William Valdar's Perl coding conventions
This document, which is intended to help other people read my code,
reflects the way I write perl at the moment. I am not suggesting this is
the best way to write perl or any other language; any set of conventions
has it's good and bad points and this is no exception.These conventions
have evolved with time and will probably undergo further revisions as I
encounter new problems and explore new practices in my work.
Naming
Follow java
conventions where possible. Avoid abbreviations or contractions unless
they are standard: scrSeq() is bad, scoreSeq() is okay,
scoreSequence()
is
better provided it doesn't make other names unweildy, eg, scoreMultipleSequenceAlignment()
is probably worth contracting to scoreMsa(). If you have to include
an abbreviation, treat it as a single word: avoid PDBFile and
ReadPDBFile;
prefer pdbFile and ReadPdbFile. Except for constants,
use '_' sparingly.
Variables
-
single word: atom, chain
-
multi word: atomName, centralAtomName
-
constants: CALPHA_ATOM_NAME or ATOM_NAME_CALPHA,
ATOM_NAME_CBETA
Perl is not type-safe and this can cause confusion and errors.

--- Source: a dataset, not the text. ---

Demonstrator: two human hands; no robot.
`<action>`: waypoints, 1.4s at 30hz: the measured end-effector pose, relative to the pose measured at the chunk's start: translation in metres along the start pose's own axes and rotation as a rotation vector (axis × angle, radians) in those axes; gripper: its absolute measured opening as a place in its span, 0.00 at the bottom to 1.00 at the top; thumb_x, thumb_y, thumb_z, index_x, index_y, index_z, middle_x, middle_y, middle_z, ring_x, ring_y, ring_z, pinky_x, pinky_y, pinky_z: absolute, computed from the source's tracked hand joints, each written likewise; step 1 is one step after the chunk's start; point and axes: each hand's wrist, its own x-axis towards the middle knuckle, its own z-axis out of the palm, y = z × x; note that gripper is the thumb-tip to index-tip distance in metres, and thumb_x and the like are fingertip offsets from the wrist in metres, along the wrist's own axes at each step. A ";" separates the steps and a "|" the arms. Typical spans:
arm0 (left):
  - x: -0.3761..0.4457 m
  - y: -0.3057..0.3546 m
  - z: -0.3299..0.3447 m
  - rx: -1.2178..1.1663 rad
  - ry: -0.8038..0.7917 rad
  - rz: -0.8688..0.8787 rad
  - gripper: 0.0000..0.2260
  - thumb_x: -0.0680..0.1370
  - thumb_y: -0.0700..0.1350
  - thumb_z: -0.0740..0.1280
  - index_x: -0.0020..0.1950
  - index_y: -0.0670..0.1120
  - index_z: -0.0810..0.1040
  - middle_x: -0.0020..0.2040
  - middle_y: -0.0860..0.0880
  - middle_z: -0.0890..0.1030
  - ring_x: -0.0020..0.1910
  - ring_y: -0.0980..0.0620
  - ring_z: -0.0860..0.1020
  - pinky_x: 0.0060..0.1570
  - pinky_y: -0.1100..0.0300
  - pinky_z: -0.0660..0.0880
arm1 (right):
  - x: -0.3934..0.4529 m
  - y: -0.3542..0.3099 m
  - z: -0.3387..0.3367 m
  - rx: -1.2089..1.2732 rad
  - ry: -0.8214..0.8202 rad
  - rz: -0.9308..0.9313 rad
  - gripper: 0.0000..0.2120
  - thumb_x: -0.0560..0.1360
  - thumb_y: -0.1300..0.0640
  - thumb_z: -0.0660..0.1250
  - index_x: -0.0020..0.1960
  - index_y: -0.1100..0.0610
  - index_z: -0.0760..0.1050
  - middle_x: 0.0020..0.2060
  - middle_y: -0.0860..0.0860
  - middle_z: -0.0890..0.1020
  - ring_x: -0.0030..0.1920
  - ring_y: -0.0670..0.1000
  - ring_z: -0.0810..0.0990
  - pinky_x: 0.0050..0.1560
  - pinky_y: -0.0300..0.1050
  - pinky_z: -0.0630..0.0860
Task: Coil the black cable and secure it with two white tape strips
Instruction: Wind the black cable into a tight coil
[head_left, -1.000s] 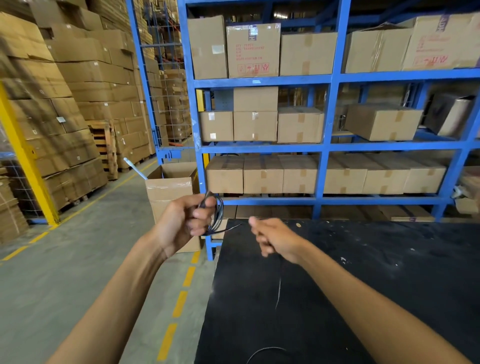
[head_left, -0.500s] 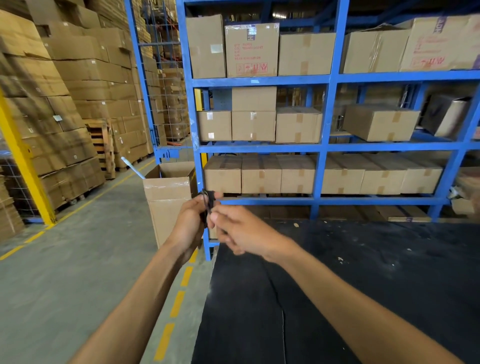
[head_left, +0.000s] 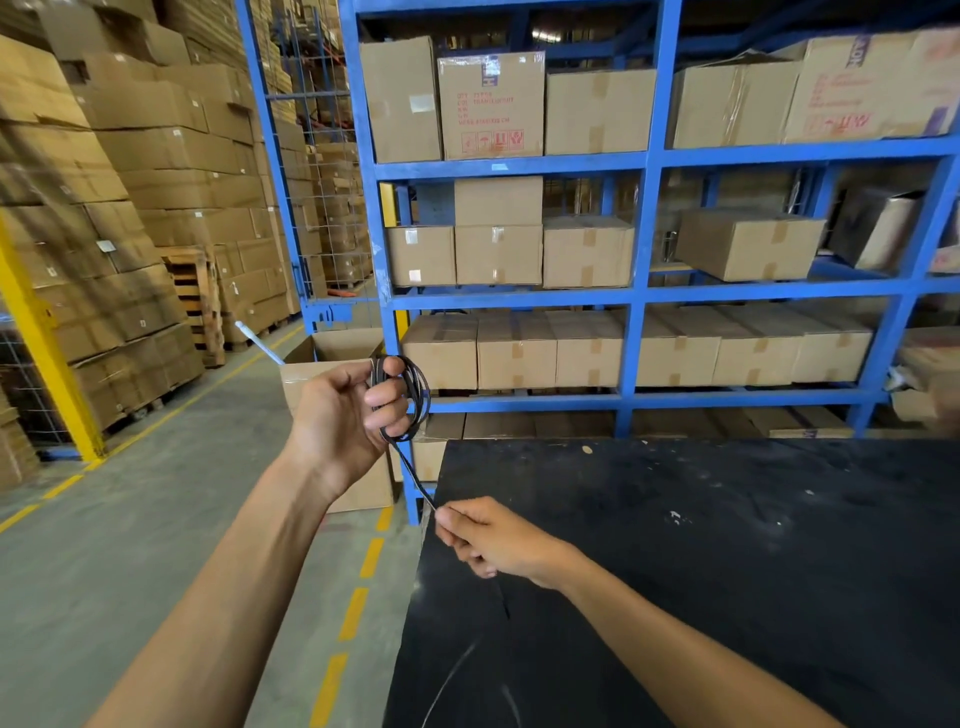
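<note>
My left hand (head_left: 345, 415) is raised at chest height, left of the black table (head_left: 727, 545), and grips a small coil of black cable (head_left: 420, 396) wound around its fingers. A taut strand runs from the coil's bottom down to my right hand (head_left: 493, 540), which pinches it over the table's left edge. The rest of the cable (head_left: 457, 670) trails across the dark tabletop toward me and is hard to make out. No white tape strips are in view.
A blue shelving rack (head_left: 639, 296) full of cardboard boxes stands behind the table. An open carton (head_left: 332, 364) sits on the floor behind my left hand. Stacked boxes on pallets (head_left: 130, 234) line the aisle at left, past a yellow post (head_left: 47, 353).
My hands met at the coil half a second ago. Since then my right hand has dropped down and toward me, drawing out a straight length of cable, while my left hand stayed up holding the coil.
</note>
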 end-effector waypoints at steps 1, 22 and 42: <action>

Use
a limited prefix notation for such common basic types as array, hash, FileHandle.
-
array refs ('a' prefix): aAtoms, aChains
-
hash refs ('h' prefix): hNames2Places, hChains
-
FileHandle objects ('fh' prefix): fhIn, fhOut, fhPdb
-
or ("ist"=input stream, "ost"=output stream): ostPdb,
istMsa
Functions
-
single word: Trim()
-
multi word: OpenFilesForReading()
Modules (packages that are not classes)
-
single word: Assert
-
multi word: FileIoHelper
Classes
As for modules but with 'C' prefix: CStopwatch, CWindowPanel,
Pdb::CResidue
Instance methods
-
public method: plot(), getColour(), classifyHetGroups()
-
private method: _plot(), _getColour(), _classifyHetGroups()
-
accessor methods same as JavaBeans: getProperty(), setProperty(), isProperty()
Layout conventions
Bracket using the Allman style. Indent at four spaces. Avoid hardware tabs.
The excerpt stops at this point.